A subset of the signaling proteins examined in this study differentially characterized histologically normal ducts adjacent to PDAC compared with ducts in non-PDAC pancreas (Figure 4A). Mean levels of five proteins, cytoplasmic PKBβ (p = 0.03) and p-S6 (0.03), and nuclear p-GSK3β (p = 0.008), p-ERK (p = 0.04) and p-p38 (p = 0.03), were significantly higher in ducts adjacent to PDAC than in non-PDAC pancreas [see Additional file 5]. EGFR levels showed a tendency (p = 0.055) to be higher in ducts adjacent to PDAC compared with non-PDAC pancreas.

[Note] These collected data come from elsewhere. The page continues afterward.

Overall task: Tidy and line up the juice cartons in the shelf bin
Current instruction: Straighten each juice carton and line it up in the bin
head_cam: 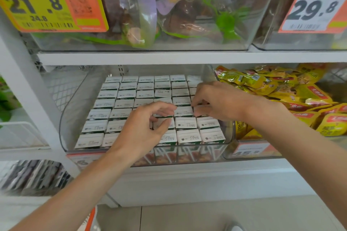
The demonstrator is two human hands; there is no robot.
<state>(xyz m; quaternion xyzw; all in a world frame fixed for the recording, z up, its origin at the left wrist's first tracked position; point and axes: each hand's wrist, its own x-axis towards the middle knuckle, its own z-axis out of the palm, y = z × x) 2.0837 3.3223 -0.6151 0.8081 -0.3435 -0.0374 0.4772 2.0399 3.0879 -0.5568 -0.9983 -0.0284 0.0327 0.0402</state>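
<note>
I see the clear bin point(64, 118) packed with juice cartons point(124, 96) (tidy rows); the right hand point(216, 99) pinches one with its fingers point(196, 100), and I cannot tell whether the left hand point(142, 129) grips anything.

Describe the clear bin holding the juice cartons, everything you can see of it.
The bin is clear, glossy plastic with rounded corners and outward-leaning walls. It sits level on the white shelf, beside a bin of yellow packets. Tight rows of juice cartons fill it, white tops up. A price tag sits at its front. The left hand and right hand reach in, each pinching a carton.
</note>
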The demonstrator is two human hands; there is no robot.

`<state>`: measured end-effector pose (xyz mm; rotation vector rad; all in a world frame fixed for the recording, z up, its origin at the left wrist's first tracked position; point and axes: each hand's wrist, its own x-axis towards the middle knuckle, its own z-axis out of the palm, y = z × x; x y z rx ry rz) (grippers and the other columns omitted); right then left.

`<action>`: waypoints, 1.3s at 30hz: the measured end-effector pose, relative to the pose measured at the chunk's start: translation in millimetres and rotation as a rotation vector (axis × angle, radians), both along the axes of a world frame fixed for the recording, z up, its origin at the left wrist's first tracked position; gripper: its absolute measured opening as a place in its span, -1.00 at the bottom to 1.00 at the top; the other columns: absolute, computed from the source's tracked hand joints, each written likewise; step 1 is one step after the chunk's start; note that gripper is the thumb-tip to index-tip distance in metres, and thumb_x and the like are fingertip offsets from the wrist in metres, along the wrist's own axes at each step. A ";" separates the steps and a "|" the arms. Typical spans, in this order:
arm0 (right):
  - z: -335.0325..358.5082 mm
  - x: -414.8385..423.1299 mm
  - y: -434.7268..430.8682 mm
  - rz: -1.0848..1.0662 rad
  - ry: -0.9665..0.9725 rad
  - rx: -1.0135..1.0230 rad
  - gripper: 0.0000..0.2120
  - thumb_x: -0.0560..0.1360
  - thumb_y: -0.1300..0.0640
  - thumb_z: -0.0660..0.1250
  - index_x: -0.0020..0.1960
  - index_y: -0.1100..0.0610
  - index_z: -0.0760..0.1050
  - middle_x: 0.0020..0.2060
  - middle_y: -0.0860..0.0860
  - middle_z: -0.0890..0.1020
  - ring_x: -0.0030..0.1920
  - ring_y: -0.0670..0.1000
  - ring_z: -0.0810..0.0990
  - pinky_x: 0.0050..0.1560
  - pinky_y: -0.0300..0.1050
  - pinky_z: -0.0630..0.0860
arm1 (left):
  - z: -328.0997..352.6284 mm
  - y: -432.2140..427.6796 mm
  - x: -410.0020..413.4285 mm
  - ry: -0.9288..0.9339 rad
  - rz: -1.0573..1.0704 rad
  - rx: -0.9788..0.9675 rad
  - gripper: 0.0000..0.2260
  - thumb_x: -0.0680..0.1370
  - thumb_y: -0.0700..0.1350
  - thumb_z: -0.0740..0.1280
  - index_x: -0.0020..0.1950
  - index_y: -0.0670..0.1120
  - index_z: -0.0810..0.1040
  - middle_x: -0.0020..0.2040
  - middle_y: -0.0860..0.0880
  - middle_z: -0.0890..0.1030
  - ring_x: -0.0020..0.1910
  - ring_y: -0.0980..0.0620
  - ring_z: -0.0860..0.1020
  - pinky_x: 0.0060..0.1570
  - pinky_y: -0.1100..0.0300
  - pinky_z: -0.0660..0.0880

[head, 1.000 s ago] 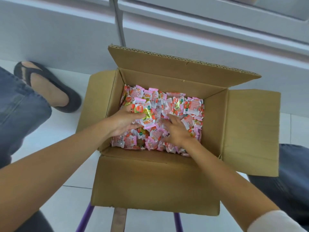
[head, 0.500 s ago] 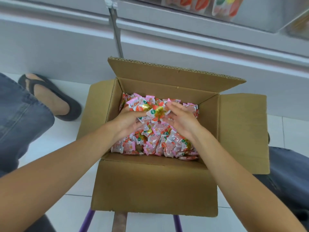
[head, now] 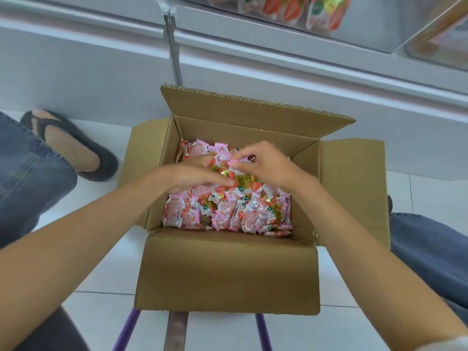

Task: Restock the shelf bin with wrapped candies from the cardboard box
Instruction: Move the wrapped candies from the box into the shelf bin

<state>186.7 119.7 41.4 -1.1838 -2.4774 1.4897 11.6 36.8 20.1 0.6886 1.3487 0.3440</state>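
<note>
An open cardboard box [head: 228,272] stands in front of me, filled with pink and red wrapped candies [head: 228,214]. Both hands are over the box and hold one bunch of candies [head: 243,182] between them. My left hand [head: 192,176] cups the bunch from the left and below. My right hand [head: 266,165] pinches candy wrappers on top of it. At the top edge of the view, a clear shelf bin [head: 304,11] shows a few strawberry-printed candy packs.
A white shelf unit [head: 101,72] runs behind the box, with a metal upright [head: 174,54]. A person's foot in a dark sandal [head: 73,148] is on the tiled floor at left. Denim-clad legs [head: 430,249] flank the box. Purple stool legs [head: 126,330] show beneath it.
Both hands have gathered a bunch of candies and lifted it off the pile toward the back of the box. The camera has tilted up, bringing the shelf bin into view.
</note>
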 end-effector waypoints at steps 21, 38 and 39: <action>-106.1 66.2 -28.7 -0.237 -0.186 -0.040 -0.89 0.50 0.23 0.42 -0.16 0.22 0.53 -0.24 0.14 0.52 -0.20 0.11 0.46 -0.17 -0.16 0.40 | -36.2 -14.0 5.8 -0.290 0.486 -0.250 -0.61 0.53 -0.14 0.39 0.35 -0.15 0.49 0.21 -0.13 0.64 0.25 -0.07 0.58 0.44 -0.12 0.31; 30.9 -8.2 -39.3 -0.911 0.536 -1.192 -0.38 0.61 -0.13 0.20 0.53 0.16 0.14 0.46 0.30 0.25 0.45 0.27 0.29 0.47 0.13 0.26 | 41.7 18.4 19.2 -0.040 0.625 0.291 -0.76 0.48 -0.26 0.46 0.13 -0.13 0.60 -0.01 -0.11 0.69 -0.01 -0.07 0.68 0.05 0.04 0.61; 39.9 -12.0 -38.2 -0.923 0.629 -1.262 -0.31 0.60 -0.15 0.19 0.57 0.18 0.05 0.47 0.32 0.24 0.46 0.27 0.29 0.49 0.13 0.22 | 51.1 17.7 24.5 0.039 0.586 0.359 -0.70 0.44 -0.24 0.50 0.14 -0.08 0.58 -0.02 -0.05 0.70 -0.01 0.00 0.68 0.03 0.11 0.61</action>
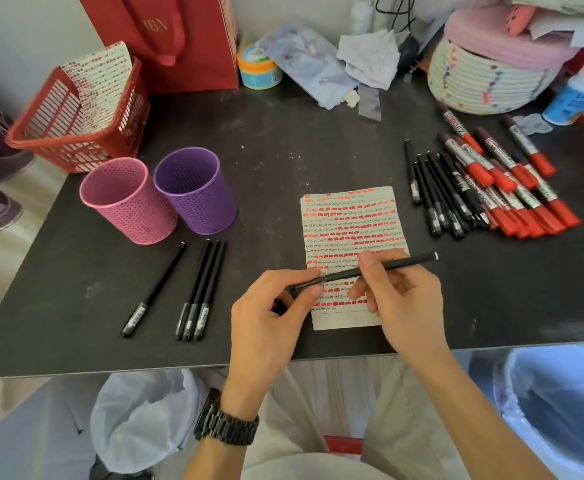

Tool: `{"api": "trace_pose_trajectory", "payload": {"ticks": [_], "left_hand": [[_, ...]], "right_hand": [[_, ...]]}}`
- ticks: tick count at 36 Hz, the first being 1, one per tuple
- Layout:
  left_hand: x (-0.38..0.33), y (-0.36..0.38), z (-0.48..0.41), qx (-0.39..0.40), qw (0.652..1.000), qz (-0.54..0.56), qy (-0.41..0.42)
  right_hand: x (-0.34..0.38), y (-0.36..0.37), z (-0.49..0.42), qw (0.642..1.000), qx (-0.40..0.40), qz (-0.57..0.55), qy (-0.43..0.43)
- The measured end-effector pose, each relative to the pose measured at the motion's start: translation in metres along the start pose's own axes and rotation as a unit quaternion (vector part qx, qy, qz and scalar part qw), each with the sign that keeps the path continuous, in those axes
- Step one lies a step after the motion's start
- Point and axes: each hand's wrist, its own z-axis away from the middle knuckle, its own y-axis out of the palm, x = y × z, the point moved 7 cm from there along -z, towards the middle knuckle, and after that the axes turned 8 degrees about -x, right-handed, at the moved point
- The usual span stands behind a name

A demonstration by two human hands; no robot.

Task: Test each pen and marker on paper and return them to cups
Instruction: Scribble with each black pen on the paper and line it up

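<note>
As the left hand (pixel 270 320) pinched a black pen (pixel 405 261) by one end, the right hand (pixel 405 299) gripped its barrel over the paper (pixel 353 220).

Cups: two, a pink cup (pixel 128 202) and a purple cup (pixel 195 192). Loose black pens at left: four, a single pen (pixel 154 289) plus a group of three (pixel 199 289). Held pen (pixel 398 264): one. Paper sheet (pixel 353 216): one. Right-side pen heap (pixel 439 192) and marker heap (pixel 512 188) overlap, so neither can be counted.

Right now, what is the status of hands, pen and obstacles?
Left hand grips black pen at cap end; right hand holds its barrel. Pen above paper. Four loose pens lie left of paper.
</note>
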Motion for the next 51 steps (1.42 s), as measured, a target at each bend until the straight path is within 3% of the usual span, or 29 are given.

Centroacinar cells, which are the terminal ducts lining the centre of the acini, as expected showed a protein profile that was similar compared with larger ducts (Figure 4B). The seven proteins, CK7, ADAM9, EGFR, p-βCAT, p-GSK3β, p-mTOR and p-p38 were present in both centroacinar and ductal components (Figure 4C). The high expression of p-βCAT, EGFR and ADAM9 characterized islet cells, and relatively lower levels of all seven proteins characterized acinar cells.